FOSS4G 2023

Jashanpreet Singh

Over the past five years, I have honed my skills in the geospatial domain, gaining diverse experience in Climate tech startups, Agritech solutions, and Public urban transport planning. Throughout these experiences, I have heavily relied on Postgres + PostGIS, Python, and AWS technologies to drive my work.

My experience extends to working with satellite data (including Sentinel and Landsat), geospatial data modeling, and handling large datasets at scale in the cloud using Docker, Python, S3, etc

I am most interested in building a generic spatial-temporal database that can handle a wide variety of data and use cases (building digital earth in postgres)


Sessions

06-29
15:00
30min
Leveraging the Power of Uber H3 Indexing Library in Postgres for Geospatial Data Processing
Jashanpreet Singh

The Uber H3 library is a powerful geospatial indexing system that offers a versatile and efficient way to index and query geospatial data. It provides a hierarchical indexing scheme that allows for fast and accurate calculations of geospatial distances, as well as easy partitioning of data into regions. In this proposal, we suggest using the Uber H3 indexing library in Postgres for geospatial data processing.

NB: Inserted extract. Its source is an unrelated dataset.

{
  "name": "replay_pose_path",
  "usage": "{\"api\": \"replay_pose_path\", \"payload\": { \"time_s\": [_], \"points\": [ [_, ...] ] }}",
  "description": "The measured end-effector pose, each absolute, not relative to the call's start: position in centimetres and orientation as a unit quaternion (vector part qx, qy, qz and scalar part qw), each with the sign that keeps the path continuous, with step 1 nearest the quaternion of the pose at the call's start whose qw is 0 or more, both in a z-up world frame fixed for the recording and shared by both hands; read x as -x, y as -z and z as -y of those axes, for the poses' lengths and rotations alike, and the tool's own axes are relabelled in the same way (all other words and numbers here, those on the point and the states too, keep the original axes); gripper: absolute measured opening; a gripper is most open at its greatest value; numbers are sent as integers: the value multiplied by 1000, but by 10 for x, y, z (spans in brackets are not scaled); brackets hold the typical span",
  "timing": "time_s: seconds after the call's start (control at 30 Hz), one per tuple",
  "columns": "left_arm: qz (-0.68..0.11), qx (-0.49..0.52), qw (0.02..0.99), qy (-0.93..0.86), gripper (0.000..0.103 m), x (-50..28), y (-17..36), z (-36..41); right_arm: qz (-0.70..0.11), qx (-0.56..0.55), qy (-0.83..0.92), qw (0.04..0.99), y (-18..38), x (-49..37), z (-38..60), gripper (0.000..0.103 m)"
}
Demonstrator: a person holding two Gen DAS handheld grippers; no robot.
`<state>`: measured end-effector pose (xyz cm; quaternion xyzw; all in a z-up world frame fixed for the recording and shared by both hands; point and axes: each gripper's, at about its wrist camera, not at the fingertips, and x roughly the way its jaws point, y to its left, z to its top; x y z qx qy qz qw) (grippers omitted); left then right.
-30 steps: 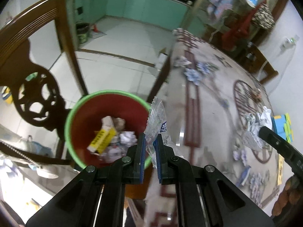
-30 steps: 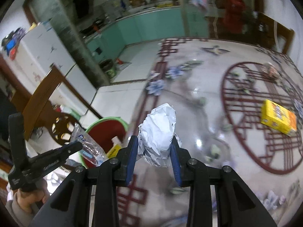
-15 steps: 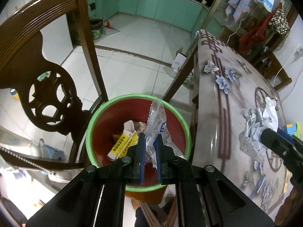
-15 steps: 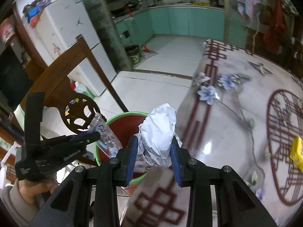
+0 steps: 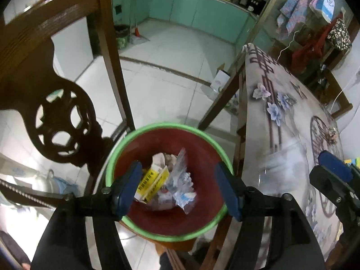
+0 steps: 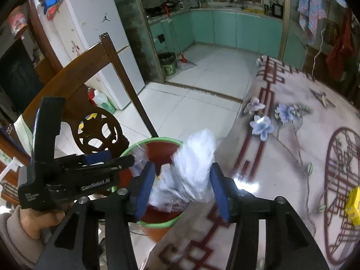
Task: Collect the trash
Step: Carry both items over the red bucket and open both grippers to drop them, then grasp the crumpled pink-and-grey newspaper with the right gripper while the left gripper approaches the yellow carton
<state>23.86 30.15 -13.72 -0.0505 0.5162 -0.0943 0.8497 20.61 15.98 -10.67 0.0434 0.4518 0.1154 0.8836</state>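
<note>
A red bin with a green rim (image 5: 157, 128) stands beside the table edge; it also shows in the right wrist view (image 6: 157, 140). My left gripper (image 5: 180, 187) is open and empty above the bin. A clear plastic wrapper (image 5: 180, 177) lies inside on other trash, with a yellow box (image 5: 153, 180). My right gripper (image 6: 183, 187) is open. A crumpled white paper ball (image 6: 195, 164), blurred, is loose between its fingers at the bin's edge. The left gripper also shows in the right wrist view (image 6: 117, 160), and a right finger (image 5: 333, 168) in the left wrist view.
A dark carved wooden chair (image 5: 56, 117) stands left of the bin, also in the right wrist view (image 6: 96, 130). The patterned table (image 6: 292, 157) stretches right, with a yellow box (image 6: 353, 204) near its right edge. A white fridge (image 6: 90, 36) stands behind.
Both grippers have opened. The plastic wrapper has dropped from the left gripper into the bin. The paper ball has come free of the right gripper over the bin's edge.
</note>
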Motion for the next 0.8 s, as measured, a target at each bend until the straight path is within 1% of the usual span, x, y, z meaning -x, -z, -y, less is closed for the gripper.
{"api": "replay_pose_path", "payload": {
  "time_s": [0.27,0.47,0.67,0.8],
  "points": [
    [-513,52,851,98,66,-235,129,-297,-441,-46,-118,888,101,-201,-156,51],
    [-509,53,852,113,66,-222,120,-284,-437,-64,-96,892,96,-182,-123,51],
    [-516,38,842,153,66,-203,120,-244,-454,-58,-33,889,100,-146,-44,51],
    [-527,18,829,186,66,-187,125,-200,-462,-60,39,884,98,-109,41,51]
  ]
}}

Postgres is an open-source relational database management system that provides robust support for geospatial data processing through the PostGIS extension. PostGIS enables the storage, indexing, and querying of geospatial data in Postgres, and it offers a range of geospatial functions to manipulate and analyze geospatial data.

However, the performance of PostGIS can be limited when dealing with large datasets or complex queries. This is where the Uber H3 library can be of great use. By integrating Uber H3 indexing with Postgres, we can improve the performance of PostGIS, especially for operations that involve partitioning of data and distance calculations.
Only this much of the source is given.